Söz konusu çok kültürlülük, taşıdığı dini inançlar, yeme-içme alışkanlıkları, statü belirtme araçları, tavır ve sözsüz anlatımlar, egemen aile ve akrabalık yapısı olarak homojen bir hal almışsa da alt kültürlerin farklılığı konut kültürüne de yansıtılmıştı. Örneğin, birçok azınlığın birarada yaşamış olduğu Sürmene evleri, kendi içlerinde de farklılık gösteriyor. Akçaabat evleriyse zengin Rumların yaşadığı konutlar olarak karşımıza çıkıyor.
Etnik grupların dağılımlarının farklılaşmaya başladığı yerlerde ev tipi birdenbire değişiyor: Uzungöl beldesinin evleri gerek üretimin, gerekse Rum tercihlerinin farklılığını yansıtıyor; Çağlayan bölgesi evlerinin duvarlarında Lazca sözcükler yankılanıyor; Artvin yayla evleri de Gürcü diline aşina.

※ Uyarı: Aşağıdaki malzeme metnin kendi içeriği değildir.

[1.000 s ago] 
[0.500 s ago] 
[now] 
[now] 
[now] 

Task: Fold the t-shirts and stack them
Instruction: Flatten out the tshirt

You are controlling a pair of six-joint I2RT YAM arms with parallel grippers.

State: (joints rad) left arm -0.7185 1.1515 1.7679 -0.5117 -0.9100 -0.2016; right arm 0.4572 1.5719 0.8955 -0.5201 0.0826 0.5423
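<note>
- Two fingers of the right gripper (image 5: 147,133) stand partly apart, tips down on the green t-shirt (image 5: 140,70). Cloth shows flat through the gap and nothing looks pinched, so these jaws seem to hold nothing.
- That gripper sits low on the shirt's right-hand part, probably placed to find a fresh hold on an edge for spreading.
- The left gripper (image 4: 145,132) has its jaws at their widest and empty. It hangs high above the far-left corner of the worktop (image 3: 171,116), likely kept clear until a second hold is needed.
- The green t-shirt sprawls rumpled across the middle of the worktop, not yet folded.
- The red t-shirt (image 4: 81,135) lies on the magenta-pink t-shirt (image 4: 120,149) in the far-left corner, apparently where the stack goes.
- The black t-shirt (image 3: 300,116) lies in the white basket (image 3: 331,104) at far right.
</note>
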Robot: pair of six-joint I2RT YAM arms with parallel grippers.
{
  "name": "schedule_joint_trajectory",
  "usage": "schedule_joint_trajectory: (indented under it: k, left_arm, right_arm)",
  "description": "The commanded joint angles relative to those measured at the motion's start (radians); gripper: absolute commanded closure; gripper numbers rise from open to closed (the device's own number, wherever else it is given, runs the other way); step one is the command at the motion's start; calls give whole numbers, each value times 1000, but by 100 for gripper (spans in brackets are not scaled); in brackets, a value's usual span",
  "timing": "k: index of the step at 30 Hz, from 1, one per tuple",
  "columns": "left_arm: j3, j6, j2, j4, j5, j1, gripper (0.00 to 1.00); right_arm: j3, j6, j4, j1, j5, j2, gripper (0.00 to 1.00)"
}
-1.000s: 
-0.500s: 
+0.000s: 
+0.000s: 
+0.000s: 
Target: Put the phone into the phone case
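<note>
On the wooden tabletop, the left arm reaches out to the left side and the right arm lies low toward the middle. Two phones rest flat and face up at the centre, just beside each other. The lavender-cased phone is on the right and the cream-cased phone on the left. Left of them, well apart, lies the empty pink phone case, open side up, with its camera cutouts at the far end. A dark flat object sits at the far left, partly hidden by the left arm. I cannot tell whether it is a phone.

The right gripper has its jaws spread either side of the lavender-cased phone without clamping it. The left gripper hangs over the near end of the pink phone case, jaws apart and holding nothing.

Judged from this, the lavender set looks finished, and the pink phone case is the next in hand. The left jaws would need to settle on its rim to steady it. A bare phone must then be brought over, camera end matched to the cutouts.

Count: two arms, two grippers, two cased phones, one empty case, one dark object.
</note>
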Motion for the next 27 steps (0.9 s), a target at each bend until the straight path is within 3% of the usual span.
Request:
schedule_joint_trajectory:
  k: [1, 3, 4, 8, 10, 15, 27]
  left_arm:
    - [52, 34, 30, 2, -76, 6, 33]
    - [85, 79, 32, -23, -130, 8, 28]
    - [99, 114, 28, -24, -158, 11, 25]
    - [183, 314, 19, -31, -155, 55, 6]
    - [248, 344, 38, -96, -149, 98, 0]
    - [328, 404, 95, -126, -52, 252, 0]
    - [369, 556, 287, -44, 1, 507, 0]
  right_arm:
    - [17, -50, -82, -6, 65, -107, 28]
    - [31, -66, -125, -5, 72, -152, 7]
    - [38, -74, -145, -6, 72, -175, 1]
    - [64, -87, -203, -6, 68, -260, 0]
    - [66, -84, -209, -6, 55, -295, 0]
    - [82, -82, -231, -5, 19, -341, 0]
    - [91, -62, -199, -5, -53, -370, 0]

Doğu Karadeniz kıyı bandının ev tipleri Tirebolu’nun doğusu ve batısı olarak ikiye ayrılıyor. O dönem kentlerin zenginleri Rum ve Ermeniler arasından çıkıyordu. Altını, gümüşü ve bakırı Ermeniler işliyor, Rumlar taş evler inşa ediyordu. Erken Osmanlı evlerinin günümüze ulaşamamasının nedeni ise ahşap olmaları. Hamsiköy’de hava soğuduğu için evlerin içi daha derinlere doğru korunaklı olarak düzenlenmişti.
Doğu Karadeniz kent kültürü ise Trabzon, Ordu, Giresun ve Samsun illerinde aynılaştırıcı rol oynayarak, egemen bir tipin ortaya çıkmasına neden olmuştu. Zemin katta, bahçeden ulaşılan girişe açılan büyükçe bir sofa bulunuyordu. Tek veya çift yanlı eklenen diğer odalarla birlikte, arkadaki odanın mutfak ve öndekinin konuk odası olarak kullanıldığı bu ev tipinde mutfak üzerinden evin müştemilatına geçildiği de çok sık görülüyor. Bu evlerin ortak özelliklerinden biri de tuvaletlere zemin katta, bahçeden veya taşlıktan ulaşılması. Bölgenin kıyı bandının doğusunda kırsal konut tipine aşhanalı (dış sofalı) adı veriliyor. Rize-Rus sınırı arasında aşhanalı evlere bir de hayat (iç sofa) eklemleniyor. Rize-Tirebolu arasında ise daha çok dış sofalı tiplere rastlanıyor. Her iki tipte de sofalar denize bakan aks üzerinde yer alıyorlar. Dış sofa üzerinde Doğu-Batı yönünde iki giriş yer alıyor. Böylece eve iki ayrı yönden de hızla ulaşmak mümkün oluyor. Evlerin büyük bölümünde mutfak faaliyetleri bu dış sofada gerçekleşiyordu. Burada kurutulup, ayıklanan fındıklar çatı aralarına taşınıyordu.